Pratt grunted. “No. He plans to have your head, Markhat, but he’s going to be sneaky about it. You’re safe right now. He told me to pick out five men we could trust to fight and keep their mouths shut. He said we’d need them in a day or two, after the reply is delivered.”
So. Lethway was planning to go along with the exchange, right up until Carris appeared.
And then what?
Set upon the kidnappers and anyone with them, I decided. Leave a couple alive, make them talk, find the rest, wipe them out.
I had no interest in the fates of the kidnappers, once Carris was safe. But since I planned to be at the swap myself, I’d make a fine target for Lethway and his men.
“What about you, Mr. Pratt? You going to be there when they meet for the swap?”
His face reddened a little more. “I haven’t been told. Which means I won’t be asked.”

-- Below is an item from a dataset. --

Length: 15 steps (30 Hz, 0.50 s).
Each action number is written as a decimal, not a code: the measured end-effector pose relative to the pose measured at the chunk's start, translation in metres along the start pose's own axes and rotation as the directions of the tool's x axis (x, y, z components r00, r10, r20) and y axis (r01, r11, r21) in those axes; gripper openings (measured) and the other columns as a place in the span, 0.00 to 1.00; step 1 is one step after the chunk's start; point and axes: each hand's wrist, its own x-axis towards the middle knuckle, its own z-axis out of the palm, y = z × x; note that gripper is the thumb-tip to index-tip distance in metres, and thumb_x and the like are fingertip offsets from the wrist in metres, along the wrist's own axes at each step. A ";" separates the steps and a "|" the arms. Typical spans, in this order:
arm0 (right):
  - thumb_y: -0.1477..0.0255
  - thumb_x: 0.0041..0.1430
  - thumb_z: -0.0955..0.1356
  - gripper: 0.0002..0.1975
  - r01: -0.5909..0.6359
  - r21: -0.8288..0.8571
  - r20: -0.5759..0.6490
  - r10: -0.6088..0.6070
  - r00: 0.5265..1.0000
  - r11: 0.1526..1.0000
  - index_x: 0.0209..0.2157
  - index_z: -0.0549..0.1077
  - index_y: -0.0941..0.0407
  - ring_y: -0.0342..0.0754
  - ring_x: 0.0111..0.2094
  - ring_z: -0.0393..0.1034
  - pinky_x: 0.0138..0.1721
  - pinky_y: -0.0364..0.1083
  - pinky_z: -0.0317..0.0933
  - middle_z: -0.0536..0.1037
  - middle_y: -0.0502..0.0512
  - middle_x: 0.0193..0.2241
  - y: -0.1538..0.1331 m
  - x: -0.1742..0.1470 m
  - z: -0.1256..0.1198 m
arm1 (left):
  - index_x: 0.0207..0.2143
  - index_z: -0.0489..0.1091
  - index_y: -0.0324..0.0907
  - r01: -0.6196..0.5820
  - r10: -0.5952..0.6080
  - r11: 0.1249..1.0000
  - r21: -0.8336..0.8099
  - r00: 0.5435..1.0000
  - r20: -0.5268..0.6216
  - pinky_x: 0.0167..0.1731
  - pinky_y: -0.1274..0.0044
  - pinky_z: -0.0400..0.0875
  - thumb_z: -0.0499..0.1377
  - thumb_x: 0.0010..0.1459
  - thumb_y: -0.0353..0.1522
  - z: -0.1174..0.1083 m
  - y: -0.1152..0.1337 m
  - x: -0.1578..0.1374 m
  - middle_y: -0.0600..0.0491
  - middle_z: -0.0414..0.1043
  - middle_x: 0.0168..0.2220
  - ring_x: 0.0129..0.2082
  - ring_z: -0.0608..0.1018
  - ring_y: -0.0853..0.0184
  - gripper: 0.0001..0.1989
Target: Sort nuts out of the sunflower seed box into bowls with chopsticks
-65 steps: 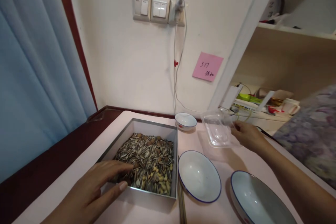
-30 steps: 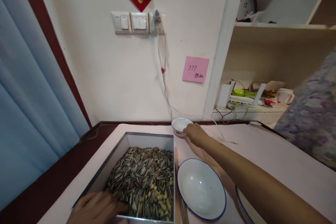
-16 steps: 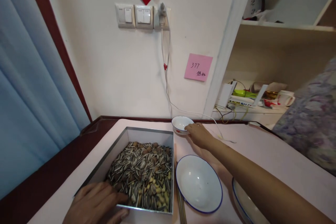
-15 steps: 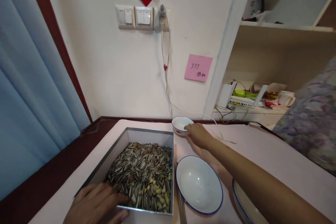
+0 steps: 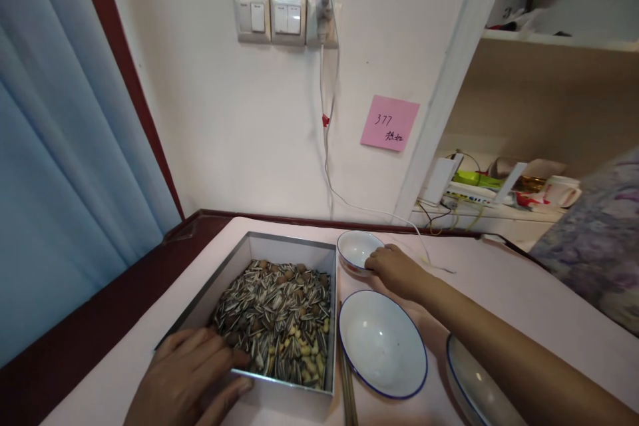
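My right hand reaches to the back of the table and grips the right side of the rim of a small white enamel bowl. This bowl stands close by the far right corner of a box with tall sides. Sunflower seeds, peanuts and round brown nuts lie mixed inside the box. At the near left corner, my left hand holds the box wall, fingers over the edge and thumb outside.
To the right of the box lie chopsticks, then a larger blue-rimmed white dish. A second dish is partly hidden under my right forearm. A white cable hangs from the wall socket onto the table.
My right hand has drawn the small bowl a little nearer to me. My left hand keeps its place on the box. The whole view has shifted slightly.
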 end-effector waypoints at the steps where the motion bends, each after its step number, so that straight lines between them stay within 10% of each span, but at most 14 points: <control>1: 0.77 0.69 0.66 0.08 0.011 0.016 0.006 -0.011 1.000 1.000 0.40 0.79 0.57 0.52 0.45 0.76 0.52 0.56 0.64 0.82 0.53 0.39 -0.002 -0.006 -0.001 | 0.38 0.76 0.50 -0.008 0.008 1.000 0.007 1.000 0.003 0.42 0.70 0.63 0.60 0.67 0.44 0.000 -0.001 0.000 0.58 0.77 0.31 0.32 0.76 0.63 0.10; 15: 0.66 0.71 0.65 0.16 0.011 0.363 -0.172 0.055 0.984 0.932 0.54 0.78 0.55 0.55 0.53 0.74 0.56 0.56 0.65 0.80 0.61 0.51 -0.065 -0.109 -0.023 | 0.35 0.74 0.45 -0.041 0.040 0.990 0.137 0.999 0.010 0.40 0.69 0.57 0.55 0.71 0.41 0.005 0.012 0.007 0.57 0.74 0.29 0.31 0.74 0.63 0.14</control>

“He doesn’t want the missus to find out if things go wrong, is that it?”
He nodded a silent yes.
“But you plan to be there anyway.”
“Damned right I do.”
“No talking you out of it.”
“No. You going to try?”
“Me? Perish the thought. In fact, I’m going to invite you to come with me. We both have the same goal in mind-bring Carris home. You don’t care what happens to Lethway and I don’t care what happens to the kidnappers.”
Pratt thought that over.
“You’ve got a reputation for being sneaky, Markhat.”

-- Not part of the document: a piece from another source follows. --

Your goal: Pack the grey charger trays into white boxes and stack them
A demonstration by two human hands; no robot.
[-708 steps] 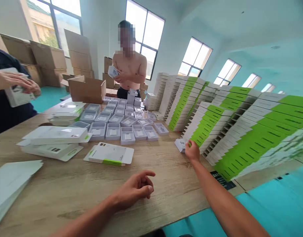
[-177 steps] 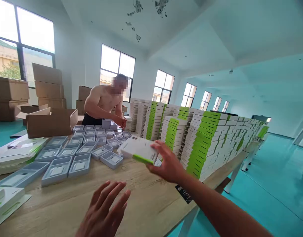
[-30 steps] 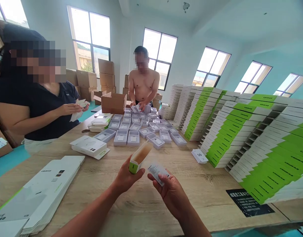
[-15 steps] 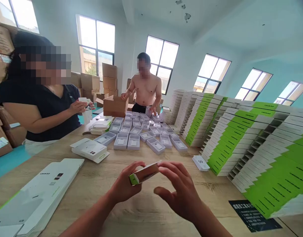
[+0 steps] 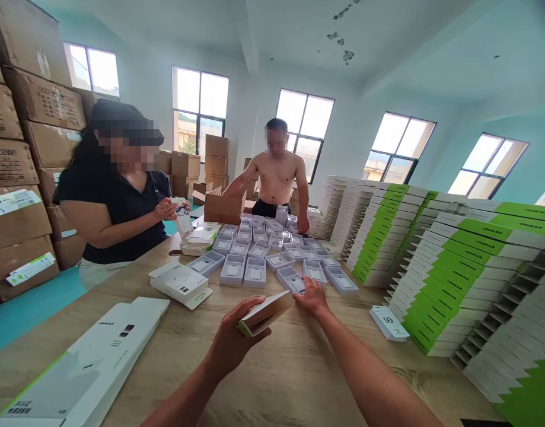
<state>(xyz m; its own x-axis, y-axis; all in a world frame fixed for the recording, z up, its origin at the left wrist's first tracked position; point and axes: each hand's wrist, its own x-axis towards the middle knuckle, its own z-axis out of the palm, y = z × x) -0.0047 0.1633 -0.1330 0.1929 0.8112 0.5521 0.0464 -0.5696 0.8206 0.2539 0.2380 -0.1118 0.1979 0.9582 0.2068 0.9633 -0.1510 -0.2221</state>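
in the head view, our left hand clamps a thin-walled cardboard box, tilted above the wood-grained table, brown inside showing. our right hand is at the near edge of a rectangular grey plastic tray; we cannot tell whether it grips. nearer us lies moving room, edged rightward by stepped carton stacks.

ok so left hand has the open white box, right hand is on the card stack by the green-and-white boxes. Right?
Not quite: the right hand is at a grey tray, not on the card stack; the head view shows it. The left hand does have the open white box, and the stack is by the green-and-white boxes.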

“Look. Lethway doesn’t care whether Carris comes home in a box or in a cab. The kidnappers are likely to kill Carris so he can’t go around pointing them out later. Hell, without us, it’s a toss-up whether his father or the villains kill him first. The kid needs somebody sneaky on his side.”
“What have you got planned?”
“Me? Nothing. It’s too early to make plans. I don’t know the wheres or whens. That’s your job, to let me know. I trust Lethway to tell me what he wants me to know, but I trust you to tell me the truth. Because he’s got to know I’ll be watching. And if Lethway can kill me and the kidnappers at the same time, well, that’s a good night’s work, isn’t it?”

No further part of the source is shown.